Intervenção imediata

A intervenção imediata será aplicada pela Prefeitura em imóveis com risco iminente no Rio após a sanção de uma lei que autoriza ações emergenciais em propriedades particulares. A medida foi oficializada nesta terça-feira (2) pelo prefeito Eduardo Paes (PSD) e permite que o município execute obras de contenção, faça interdições e, em casos mais graves, ordene a demolição de edificações sem aviso prévio.

A legislação, aprovada pela Câmara Municipal no fim de outubro, estabelece que a intervenção ocorrerá quando o proprietário notificado por situação de risco não cumprir as medidas indicadas pela Defesa Civil. Para que a condição seja reconhecida como iminente, deverá haver um laudo técnico atestando a necessidade da ação.

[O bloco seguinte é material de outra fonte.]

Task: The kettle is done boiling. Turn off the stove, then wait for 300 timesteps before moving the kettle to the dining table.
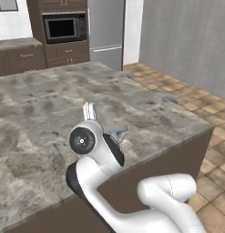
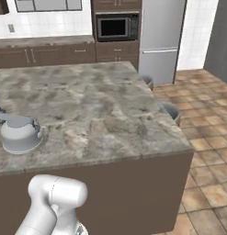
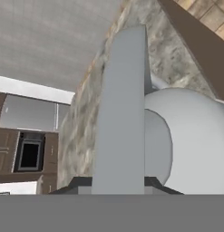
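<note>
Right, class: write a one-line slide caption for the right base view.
Kettle resting near the left edge of the marble dining table, kitchen cabinets behind.

pale grey kettle (image 2: 18,134), grey-beige marbled dining table (image 2: 101,114) with dark brown side

The white arm (image 1: 104,182) rises from 5 o'clock in the left base view, elbow folded, forearm reaching toward 11 o'clock. The gripper (image 3: 119,181) has its jaws closed on a kettle handle (image 3: 122,113).
</note>
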### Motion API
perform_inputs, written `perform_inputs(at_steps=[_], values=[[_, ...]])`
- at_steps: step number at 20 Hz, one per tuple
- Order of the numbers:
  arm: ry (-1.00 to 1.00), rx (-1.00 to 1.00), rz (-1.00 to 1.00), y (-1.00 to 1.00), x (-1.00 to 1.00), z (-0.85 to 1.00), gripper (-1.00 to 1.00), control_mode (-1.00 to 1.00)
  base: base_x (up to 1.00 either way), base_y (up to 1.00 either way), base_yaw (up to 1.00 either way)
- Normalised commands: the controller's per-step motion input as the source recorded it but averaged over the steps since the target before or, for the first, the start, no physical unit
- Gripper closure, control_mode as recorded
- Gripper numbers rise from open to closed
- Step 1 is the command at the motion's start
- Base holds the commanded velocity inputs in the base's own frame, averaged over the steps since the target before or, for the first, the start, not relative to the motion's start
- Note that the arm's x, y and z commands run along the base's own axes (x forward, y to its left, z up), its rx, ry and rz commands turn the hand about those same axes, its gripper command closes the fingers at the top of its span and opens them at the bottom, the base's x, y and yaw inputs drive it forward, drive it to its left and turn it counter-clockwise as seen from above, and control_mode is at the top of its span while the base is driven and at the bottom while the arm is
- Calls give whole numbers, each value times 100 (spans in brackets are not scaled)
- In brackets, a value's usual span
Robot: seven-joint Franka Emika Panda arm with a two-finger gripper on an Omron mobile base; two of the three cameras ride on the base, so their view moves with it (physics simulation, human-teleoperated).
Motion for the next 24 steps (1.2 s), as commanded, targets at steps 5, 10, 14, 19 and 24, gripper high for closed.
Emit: perform_inputs(at_steps=[5, 10, 14, 19, 24], values=[[0, 0, 0, 0, 0, 0, 100, 100, 13, -67, -14], [0, 0, 0, 0, 0, 0, 100, 100, 22, -64, -10], [0, 0, 0, 0, 0, 0, 100, 100, 23, -58, -8], [0, 0, 0, 0, 0, 0, 100, 100, 27, -50, -3], [0, 0, 0, 0, 0, 0, 100, 100, 26, -47, 0]])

Caso o imóvel precise passar por obras ou seja demolido pela Prefeitura, os custos deverão ser ressarcidos pelo proprietário. Em caso de inadimplência, o valor poderá ser inscrito na Dívida Ativa. O texto ainda determina que imóveis tombados ou preservados só poderão ser demolidos após manifestação do órgão de tutela, salvo quando houver risco comprovado de desabamento.

A lei é assinada pelo presidente da Câmara, Carlo Caiado (PSD), e pelos vereadores Pedro Duarte (Novo), Talita Galhardo (PSDB), Flavio Pato (PSD) e Inaldo Silva (Republicanos). Segundo a Prefeitura, os prazos e procedimentos para aplicação da intervenção imediata devem ser regulamentados em breve.